#### [Assigned task]
Write out every line below again exactly as it stands, skipping each image.

== Segment start ==

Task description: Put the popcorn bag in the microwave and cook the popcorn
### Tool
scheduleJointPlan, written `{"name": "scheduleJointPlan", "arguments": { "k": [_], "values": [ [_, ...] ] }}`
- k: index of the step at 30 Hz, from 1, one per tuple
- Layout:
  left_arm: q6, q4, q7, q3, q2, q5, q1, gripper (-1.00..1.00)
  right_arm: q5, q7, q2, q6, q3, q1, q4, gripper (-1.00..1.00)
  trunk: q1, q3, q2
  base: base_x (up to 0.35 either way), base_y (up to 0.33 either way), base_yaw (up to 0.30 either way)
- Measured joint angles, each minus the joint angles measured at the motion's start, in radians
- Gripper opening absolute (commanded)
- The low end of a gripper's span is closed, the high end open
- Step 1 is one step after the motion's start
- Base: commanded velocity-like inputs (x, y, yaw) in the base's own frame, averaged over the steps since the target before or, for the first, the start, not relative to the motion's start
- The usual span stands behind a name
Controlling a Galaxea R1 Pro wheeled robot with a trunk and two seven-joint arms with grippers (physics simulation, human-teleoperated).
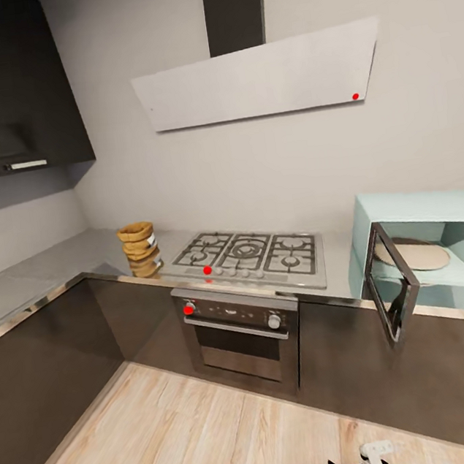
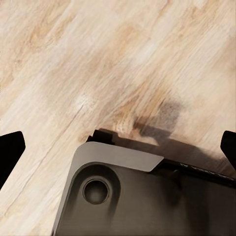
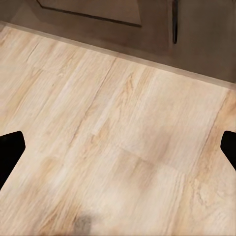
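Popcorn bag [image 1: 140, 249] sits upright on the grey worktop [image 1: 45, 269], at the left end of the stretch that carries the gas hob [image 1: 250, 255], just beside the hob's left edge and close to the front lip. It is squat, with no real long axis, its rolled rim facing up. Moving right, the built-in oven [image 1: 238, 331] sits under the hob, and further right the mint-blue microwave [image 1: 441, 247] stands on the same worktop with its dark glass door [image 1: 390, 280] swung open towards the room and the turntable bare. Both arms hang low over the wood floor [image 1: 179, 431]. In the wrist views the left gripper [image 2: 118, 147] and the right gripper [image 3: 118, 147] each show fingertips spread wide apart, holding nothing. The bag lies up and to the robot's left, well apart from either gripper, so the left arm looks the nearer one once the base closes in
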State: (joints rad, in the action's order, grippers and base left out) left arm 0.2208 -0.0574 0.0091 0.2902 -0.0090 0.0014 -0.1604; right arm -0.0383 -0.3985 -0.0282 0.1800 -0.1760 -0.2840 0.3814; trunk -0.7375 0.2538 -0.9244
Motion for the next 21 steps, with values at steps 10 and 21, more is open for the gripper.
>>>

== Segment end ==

#### [Response]
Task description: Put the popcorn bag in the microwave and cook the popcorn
### Tool
scheduleJointPlan, written `{"name": "scheduleJointPlan", "arguments": { "k": [_], "values": [ [_, ...] ] }}`
- k: index of the step at 30 Hz, from 1, one per tuple
- Layout:
  left_arm: q6, q4, q7, q3, q2, q5, q1, gripper (-1.00..1.00)
  right_arm: q5, q7, q2, q6, q3, q1, q4, gripper (-1.00..1.00)
  trunk: q1, q3, q2
  base: base_x (up to 0.35 either way), base_y (up to 0.33 either way), base_yaw (up to 0.30 either way)
- Measured joint angles, each minus the joint angles measured at the motion's start, in radians
- Gripper opening absolute (commanded)
- The low end of a gripper's span is closed, the high end open
- Step 1 is one step after the motion's start
- Base: commanded velocity-like inputs (x, y, yaw) in the base's own frame, averaged over the steps since the target before or, for the first, the start, not relative to the motion's start
- The usual span stands behind a name
Controlling a Galaxea R1 Pro wheeled robot with a trunk and two seven-joint arms with grippers (physics simulation, human-teleoperated).
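Popcorn bag [image 1: 140, 249] sits upright on the grey worktop [image 1: 45, 269], at the left end of the stretch that carries the gas hob [image 1: 250, 255], just beside the hob's left edge and close to the front lip. It is squat, with no real long axis, its rolled rim facing up. Moving right, the built-in oven [image 1: 238, 331] sits under the hob, and further right the mint-blue microwave [image 1: 441, 247] stands on the same worktop with its dark glass door [image 1: 390, 280] swung open towards the room and the turntable bare. Both arms hang low over the wood floor [image 1: 179, 431]. In the wrist views the left gripper [image 2: 118, 147] and the right gripper [image 3: 118, 147] each show fingertips spread wide apart, holding nothing. The bag lies up and to the robot's left, well apart from either gripper, so the left arm looks the nearer one once the base closes in
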State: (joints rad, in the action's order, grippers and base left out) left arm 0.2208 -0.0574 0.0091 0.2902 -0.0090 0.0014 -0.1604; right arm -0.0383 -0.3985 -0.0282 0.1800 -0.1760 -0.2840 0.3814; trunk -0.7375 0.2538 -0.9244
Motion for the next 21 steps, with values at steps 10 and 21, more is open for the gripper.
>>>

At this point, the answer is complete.